DATA BELOW:
- - - -
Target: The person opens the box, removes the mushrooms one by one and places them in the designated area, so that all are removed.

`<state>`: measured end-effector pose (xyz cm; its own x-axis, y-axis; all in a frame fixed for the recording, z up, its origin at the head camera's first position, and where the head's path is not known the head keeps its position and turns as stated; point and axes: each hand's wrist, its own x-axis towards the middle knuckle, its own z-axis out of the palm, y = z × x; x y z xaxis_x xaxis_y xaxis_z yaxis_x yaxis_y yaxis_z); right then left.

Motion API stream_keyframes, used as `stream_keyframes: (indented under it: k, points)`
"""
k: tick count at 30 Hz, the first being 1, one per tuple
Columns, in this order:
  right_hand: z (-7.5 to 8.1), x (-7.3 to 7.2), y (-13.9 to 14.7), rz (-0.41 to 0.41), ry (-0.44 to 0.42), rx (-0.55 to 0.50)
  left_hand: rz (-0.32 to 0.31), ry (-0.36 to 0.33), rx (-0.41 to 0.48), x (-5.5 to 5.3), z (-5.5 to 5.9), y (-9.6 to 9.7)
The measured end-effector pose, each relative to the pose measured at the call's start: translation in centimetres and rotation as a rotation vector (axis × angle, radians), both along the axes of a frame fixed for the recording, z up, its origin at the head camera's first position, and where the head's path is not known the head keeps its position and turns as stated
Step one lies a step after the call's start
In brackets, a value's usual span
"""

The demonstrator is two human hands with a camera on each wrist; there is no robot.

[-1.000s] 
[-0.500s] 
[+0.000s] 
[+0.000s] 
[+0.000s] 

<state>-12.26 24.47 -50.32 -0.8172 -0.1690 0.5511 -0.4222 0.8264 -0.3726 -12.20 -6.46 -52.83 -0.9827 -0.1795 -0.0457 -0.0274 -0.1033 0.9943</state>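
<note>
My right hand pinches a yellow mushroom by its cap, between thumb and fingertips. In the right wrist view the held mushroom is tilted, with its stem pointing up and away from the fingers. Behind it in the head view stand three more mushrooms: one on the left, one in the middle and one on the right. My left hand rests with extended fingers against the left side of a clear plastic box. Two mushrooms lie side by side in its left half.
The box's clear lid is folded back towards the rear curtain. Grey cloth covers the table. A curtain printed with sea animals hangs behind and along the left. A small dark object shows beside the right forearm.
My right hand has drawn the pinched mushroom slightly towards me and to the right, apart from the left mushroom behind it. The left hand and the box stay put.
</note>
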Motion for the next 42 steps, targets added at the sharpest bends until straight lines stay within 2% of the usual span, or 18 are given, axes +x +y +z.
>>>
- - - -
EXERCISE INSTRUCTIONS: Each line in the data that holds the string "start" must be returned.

EXPECTED OUTPUT:
The measured end-effector pose, each relative to the pose measured at the call's start: translation in centimetres and rotation as a rotation vector (axis × angle, radians), both along the axes of a frame fixed for the recording, z up, its origin at the head camera's first position, and where the head's path is not known the head keeps its position and turns as stated
Step one lies a step after the call's start

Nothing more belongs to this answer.